这么多年过去了,现在我常常在梦中回到我爹娘的身旁,回到郑家屯,回到大帅府。故旧亲朋和乡亲们的面孔,不时出现在我眼前,我牢记汉卿和我离别时的话:“盼望我们能熬过这大难,得到自由,一同回故乡。”这一天能来到吗?

成婚之日,少帅十六岁,夫人长他两岁。

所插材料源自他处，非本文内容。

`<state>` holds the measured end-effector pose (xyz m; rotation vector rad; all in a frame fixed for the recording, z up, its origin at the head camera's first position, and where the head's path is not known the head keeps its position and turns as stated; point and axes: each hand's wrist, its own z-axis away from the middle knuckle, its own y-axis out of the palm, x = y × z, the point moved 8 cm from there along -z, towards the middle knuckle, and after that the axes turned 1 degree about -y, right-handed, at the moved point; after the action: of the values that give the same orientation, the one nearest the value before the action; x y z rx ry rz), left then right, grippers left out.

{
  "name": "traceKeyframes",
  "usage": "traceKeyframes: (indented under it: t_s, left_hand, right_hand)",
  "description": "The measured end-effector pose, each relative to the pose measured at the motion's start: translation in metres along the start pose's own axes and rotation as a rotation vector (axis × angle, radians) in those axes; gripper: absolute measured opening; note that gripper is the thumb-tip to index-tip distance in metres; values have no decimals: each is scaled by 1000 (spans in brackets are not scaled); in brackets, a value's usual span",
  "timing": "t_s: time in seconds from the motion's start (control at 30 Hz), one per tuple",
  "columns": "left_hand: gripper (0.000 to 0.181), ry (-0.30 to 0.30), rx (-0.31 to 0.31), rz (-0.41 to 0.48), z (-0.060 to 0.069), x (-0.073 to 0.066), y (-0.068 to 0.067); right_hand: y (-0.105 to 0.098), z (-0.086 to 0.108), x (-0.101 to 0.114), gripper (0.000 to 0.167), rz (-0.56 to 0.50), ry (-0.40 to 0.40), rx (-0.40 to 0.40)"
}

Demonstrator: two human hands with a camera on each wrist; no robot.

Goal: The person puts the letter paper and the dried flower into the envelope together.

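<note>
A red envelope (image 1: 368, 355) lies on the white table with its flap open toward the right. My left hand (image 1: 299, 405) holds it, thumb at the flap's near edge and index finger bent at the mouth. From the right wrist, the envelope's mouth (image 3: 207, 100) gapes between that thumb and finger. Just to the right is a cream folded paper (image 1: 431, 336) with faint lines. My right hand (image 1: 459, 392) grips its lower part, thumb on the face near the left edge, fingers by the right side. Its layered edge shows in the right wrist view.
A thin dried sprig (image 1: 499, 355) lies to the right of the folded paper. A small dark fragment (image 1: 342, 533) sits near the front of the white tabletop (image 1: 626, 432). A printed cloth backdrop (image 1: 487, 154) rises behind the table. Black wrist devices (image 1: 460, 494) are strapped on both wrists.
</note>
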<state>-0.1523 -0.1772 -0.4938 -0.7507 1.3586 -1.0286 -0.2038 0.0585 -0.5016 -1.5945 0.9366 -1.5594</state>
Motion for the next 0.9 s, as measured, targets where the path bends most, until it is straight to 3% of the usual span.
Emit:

为此,日后几十年,他总是以“大姐”相称,当然,这里很大的成分还是出于敬重。而凤至女士,无论是作为妻子,还是作为大姐,对少帅都是无微不至地爱抚、关怀、体贴,从不撒泼、使性。尤其值得称道的,是她的识大体,有见识,大度雍容,进退有节,以其闺阁风范赢得了丈夫以及阖府上下的特殊尊重。同时,“大姐”的进门,不啻良师在侧,对于少帅的莽撞任性、率意而为,也发挥了一定的制约作用。

1928年6月,大帅被日本关东军炸死之后,在军署参谋长臧式毅和奉天省长刘尚清的精心策划下,大帅的五夫人寿懿偕同稳重、沉着的长房媳妇凤至,同理乱局,共渡艰危。她们忍着深悲剧痛,秘不发丧,每日令厨房照常开大帅的饭食,医生天天进入帅府为大帅换药,逐日填写医疗处方,与日本特务头子土肥原等巧作周旋,争取到必要的时间,等待少帅秘密潜回,妥善料理。

少帅接掌帅印之后,诸事集,公务极为繁忙。只有到了年根底下,才算喘过一点气来。往年一到这个时节,由于老帅喜欢热闹,整个帅府,上上下下,欢声雷动,灯花灿烂,鞭炮轰鸣;可是,今年由于大家怀念老帅,府沉浸在悲凉、肃穆的氛围之中。张学良更是打不起精神来,情怀沮丧地斜卧在床上,满脸挂着泪痕。“大姐”凤至的心情也同样难过,但她还是亲切地解劝丈夫:

汉卿,在这除夕之夜,我知道你心情沉重,你是在想爸爸,大帅府里又有谁不怀念他老人家呢?全帅府的人失去了靠山啊!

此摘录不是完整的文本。